The authors of HB 20 and other legislation under consideration in Texas have said that they have future court fights on their minds.
Texas state Rep. Matt Schaefer (R), who introduced HB 20, told a local news reporter this month that lawmakers were factoring the cost of litigation into the proposal.
“That’s a cost that we’re willing to incur because we want to give Governor Abbot the maximum legal authority that we can to address a very serious problem,” he said, referring to the cost of defending the law in court.
Johnson pointed out that laws passed by GOP-dominated state governments attempting to criminalize transporting or harboring undocumented immigrants had recently lost in appellate courts dominated by Republican appointees.
But the parallel issue of creating a state crime for illegally crossing has yet to be tested.
David Leopold, an attorney at Ulmer law firm and a former president of the American Immigration Lawyers Association, told TPM that HB 20’s provision allowing Texas state law enforcement to immediately “return” undocumented migrants seen crossing the border was particularly likely to be challenged.

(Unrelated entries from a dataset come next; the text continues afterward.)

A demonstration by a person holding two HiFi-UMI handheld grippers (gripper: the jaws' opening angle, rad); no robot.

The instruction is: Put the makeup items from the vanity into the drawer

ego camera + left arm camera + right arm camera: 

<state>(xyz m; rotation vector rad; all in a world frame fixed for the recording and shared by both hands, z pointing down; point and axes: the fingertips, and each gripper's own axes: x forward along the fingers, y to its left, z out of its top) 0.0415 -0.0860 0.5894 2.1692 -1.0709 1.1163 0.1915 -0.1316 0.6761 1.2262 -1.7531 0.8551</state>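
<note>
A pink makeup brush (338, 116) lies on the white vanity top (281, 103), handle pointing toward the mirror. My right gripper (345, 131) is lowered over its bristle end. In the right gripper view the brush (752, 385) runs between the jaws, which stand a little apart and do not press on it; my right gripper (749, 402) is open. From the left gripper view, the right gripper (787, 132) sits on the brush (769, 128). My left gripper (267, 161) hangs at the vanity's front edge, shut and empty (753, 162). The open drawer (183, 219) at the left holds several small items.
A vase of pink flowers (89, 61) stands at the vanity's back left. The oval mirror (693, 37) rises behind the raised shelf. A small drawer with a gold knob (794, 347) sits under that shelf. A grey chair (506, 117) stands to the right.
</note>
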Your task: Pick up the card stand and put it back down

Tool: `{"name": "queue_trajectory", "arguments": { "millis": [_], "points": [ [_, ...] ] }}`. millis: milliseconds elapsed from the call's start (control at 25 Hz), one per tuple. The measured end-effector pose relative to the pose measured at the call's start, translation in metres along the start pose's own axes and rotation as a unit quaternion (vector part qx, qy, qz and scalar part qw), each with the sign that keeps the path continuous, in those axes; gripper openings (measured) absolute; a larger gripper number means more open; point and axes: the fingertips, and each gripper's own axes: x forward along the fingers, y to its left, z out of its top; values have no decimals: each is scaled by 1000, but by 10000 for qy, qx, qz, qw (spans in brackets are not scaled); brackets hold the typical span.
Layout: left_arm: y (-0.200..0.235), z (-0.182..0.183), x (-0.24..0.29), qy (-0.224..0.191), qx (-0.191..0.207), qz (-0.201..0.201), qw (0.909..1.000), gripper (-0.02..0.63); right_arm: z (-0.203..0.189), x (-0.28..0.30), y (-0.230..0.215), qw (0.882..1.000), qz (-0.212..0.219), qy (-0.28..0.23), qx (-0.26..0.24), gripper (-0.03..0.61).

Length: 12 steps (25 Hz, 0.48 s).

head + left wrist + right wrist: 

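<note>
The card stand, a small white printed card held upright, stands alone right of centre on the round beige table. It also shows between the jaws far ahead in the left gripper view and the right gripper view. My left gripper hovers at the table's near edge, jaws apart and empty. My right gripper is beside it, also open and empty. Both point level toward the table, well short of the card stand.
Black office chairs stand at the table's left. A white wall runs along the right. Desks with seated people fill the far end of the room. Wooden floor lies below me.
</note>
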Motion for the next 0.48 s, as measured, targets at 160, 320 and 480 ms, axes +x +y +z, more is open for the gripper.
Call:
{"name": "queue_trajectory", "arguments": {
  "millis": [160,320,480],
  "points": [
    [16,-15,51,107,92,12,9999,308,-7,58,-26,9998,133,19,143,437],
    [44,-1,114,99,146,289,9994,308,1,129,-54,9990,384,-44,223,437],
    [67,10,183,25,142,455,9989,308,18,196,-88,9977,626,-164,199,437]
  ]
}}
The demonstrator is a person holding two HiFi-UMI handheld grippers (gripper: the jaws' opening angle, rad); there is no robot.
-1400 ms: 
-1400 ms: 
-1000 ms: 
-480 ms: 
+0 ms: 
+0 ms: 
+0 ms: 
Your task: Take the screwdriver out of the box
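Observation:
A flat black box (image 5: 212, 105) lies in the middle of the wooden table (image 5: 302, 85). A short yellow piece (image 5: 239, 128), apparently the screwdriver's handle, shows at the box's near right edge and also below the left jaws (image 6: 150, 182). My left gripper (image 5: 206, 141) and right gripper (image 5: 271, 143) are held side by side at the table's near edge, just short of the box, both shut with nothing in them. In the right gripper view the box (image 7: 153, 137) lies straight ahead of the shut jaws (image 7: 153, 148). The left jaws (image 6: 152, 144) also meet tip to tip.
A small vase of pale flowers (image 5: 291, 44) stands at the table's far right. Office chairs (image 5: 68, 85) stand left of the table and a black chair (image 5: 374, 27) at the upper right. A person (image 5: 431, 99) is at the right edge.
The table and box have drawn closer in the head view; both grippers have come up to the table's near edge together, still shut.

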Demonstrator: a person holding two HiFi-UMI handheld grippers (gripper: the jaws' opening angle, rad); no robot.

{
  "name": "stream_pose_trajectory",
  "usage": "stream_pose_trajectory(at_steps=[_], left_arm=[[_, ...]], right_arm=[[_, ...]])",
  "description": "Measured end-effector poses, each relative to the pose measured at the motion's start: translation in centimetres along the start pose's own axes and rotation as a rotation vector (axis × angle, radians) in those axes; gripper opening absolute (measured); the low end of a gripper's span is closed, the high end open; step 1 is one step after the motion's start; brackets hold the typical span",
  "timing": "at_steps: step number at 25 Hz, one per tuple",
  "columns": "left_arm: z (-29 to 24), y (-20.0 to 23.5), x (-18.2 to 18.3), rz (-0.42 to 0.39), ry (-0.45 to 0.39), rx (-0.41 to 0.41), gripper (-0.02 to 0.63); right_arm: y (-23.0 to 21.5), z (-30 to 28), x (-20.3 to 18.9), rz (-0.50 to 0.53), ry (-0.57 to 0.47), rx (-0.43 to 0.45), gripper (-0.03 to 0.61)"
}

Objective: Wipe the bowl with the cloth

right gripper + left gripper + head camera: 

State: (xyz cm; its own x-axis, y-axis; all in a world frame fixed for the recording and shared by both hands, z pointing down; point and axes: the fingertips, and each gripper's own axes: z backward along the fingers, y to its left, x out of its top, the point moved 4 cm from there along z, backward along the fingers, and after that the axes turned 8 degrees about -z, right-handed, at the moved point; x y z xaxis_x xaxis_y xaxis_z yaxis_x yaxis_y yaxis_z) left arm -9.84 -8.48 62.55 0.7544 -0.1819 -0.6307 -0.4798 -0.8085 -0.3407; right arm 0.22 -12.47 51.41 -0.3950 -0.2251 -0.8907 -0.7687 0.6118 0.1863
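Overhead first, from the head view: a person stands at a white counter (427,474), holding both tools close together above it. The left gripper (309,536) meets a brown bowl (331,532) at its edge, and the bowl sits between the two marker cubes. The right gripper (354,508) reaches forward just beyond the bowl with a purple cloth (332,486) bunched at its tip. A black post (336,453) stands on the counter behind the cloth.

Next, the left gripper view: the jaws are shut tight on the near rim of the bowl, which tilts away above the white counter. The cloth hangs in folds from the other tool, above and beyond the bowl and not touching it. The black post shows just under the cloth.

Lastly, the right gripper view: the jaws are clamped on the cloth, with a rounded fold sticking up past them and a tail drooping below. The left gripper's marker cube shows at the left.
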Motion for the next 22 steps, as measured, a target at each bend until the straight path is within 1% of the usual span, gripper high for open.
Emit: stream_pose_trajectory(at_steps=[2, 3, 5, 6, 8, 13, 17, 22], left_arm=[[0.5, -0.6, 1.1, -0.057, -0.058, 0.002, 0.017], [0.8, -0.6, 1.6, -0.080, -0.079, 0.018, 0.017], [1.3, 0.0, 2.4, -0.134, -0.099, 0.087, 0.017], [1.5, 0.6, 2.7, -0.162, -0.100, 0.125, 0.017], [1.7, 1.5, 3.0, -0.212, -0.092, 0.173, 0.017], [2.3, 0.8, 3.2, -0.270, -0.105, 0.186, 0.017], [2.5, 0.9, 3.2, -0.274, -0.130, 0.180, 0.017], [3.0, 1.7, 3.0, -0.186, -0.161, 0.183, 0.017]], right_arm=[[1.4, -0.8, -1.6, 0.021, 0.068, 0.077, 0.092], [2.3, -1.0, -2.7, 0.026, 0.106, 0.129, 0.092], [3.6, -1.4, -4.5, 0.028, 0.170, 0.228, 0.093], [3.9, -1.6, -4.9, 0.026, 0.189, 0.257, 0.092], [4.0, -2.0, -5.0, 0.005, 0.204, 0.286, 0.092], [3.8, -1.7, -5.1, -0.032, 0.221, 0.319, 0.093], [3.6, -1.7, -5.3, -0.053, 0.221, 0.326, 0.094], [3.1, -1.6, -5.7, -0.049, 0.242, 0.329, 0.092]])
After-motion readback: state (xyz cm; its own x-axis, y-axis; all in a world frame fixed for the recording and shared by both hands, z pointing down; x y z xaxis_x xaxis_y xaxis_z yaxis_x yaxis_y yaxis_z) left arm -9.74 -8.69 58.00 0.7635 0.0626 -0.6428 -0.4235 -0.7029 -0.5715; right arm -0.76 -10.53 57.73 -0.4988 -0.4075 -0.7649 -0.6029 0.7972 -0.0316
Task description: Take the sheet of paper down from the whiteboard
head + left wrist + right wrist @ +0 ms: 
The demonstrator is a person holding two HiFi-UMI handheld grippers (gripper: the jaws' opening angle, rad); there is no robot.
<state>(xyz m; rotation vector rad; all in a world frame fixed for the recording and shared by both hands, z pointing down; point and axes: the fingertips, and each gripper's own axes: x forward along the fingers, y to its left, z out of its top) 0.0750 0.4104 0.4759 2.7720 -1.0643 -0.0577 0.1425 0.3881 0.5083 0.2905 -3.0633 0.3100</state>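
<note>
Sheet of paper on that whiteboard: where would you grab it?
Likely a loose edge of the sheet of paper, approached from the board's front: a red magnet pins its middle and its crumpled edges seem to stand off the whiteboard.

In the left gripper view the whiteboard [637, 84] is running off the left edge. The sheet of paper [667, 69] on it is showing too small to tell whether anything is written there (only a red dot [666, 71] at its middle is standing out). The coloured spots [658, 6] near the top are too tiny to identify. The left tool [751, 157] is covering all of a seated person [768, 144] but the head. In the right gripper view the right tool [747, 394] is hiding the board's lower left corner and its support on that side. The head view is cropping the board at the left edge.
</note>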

“They’re violating federal law, and opening themselves up to scrutiny under the federal civil rights statutes,” he said. “What if the person that Texas is turning around is a U.S. citizen? What if they’re eligible for or a T-visa or U-visa?” he said, referring to visas available to human trafficking victims and to victims of crimes who cooperate with law enforcement.
“What Paxton and Abbott are cynically banking on is the politicization of the judicial system, through the 5th Circuit and up to the Supreme Court,” he added.